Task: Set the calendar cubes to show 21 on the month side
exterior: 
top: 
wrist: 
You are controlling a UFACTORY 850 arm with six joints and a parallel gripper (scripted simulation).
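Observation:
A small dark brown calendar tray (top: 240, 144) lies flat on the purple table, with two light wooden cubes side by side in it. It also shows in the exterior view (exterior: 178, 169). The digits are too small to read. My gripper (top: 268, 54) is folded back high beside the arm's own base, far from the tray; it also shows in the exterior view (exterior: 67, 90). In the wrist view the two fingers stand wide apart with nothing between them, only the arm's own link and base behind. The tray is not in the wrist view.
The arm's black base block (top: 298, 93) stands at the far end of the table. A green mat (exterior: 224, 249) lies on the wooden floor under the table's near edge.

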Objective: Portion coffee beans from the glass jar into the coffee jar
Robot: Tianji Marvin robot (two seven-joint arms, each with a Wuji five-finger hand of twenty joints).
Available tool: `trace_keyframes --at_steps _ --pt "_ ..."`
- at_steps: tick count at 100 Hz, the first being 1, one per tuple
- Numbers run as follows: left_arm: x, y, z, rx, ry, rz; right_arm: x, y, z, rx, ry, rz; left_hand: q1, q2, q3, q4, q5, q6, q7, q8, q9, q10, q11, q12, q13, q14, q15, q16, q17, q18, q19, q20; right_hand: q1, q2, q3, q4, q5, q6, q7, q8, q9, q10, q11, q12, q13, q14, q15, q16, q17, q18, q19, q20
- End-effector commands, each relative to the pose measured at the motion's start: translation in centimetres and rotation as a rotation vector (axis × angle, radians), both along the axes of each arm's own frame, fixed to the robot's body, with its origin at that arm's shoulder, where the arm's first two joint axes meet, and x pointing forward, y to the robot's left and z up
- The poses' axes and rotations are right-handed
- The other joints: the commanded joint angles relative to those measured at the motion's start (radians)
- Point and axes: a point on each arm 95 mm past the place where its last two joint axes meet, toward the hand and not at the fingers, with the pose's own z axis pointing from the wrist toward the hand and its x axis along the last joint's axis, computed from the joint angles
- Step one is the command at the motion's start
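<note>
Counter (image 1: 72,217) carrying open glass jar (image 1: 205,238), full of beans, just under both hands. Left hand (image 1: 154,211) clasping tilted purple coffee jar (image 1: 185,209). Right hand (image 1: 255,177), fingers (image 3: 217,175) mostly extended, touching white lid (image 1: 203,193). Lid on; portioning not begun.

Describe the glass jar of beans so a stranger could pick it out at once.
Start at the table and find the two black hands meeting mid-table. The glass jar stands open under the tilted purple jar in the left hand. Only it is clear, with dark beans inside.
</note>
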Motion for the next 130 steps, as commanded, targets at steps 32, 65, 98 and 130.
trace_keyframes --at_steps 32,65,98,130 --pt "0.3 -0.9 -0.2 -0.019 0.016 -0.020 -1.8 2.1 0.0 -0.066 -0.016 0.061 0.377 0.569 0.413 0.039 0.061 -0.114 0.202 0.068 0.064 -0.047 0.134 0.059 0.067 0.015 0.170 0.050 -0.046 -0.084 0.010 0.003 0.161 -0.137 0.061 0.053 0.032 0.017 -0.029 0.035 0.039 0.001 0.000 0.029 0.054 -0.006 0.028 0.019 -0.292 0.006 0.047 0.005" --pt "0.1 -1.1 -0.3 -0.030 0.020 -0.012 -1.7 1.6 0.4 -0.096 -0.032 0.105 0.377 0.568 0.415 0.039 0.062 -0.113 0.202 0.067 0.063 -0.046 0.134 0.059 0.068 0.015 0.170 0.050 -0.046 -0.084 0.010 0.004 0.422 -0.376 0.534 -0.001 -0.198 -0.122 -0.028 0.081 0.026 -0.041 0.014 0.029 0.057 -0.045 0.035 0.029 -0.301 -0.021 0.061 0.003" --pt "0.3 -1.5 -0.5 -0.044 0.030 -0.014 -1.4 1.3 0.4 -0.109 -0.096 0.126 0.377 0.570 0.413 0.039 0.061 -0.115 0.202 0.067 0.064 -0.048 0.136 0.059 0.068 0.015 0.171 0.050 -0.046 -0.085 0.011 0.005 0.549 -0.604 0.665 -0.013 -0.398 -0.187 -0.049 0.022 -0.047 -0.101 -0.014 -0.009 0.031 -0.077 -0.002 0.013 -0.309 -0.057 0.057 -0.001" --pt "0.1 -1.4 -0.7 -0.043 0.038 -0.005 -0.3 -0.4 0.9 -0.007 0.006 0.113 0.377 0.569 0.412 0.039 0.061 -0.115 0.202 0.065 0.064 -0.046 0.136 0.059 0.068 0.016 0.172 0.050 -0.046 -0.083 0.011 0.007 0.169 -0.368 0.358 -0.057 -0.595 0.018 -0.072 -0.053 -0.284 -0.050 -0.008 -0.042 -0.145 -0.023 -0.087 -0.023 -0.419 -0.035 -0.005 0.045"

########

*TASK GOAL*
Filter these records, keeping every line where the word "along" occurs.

*SOLUTION FOR THIS TASK*
- End-effector commands, each relative to the pose measured at the motion's start: translation in centimetres and rotation as a rotation vector (axis × angle, radians), both along the axes of each arm's own frame, fixed to the robot's body, with its origin at that arm's shoulder, where the arm's first two joint axes meet, and x pointing forward, y to the robot's left and z up
- Point and axes: a point on each arm 95 mm past the place where its last two joint axes meet, toward the hand and not at the fingers, with the pose's own z axis pointing from the wrist toward the hand and its x axis along the last joint's axis, computed from the joint angles

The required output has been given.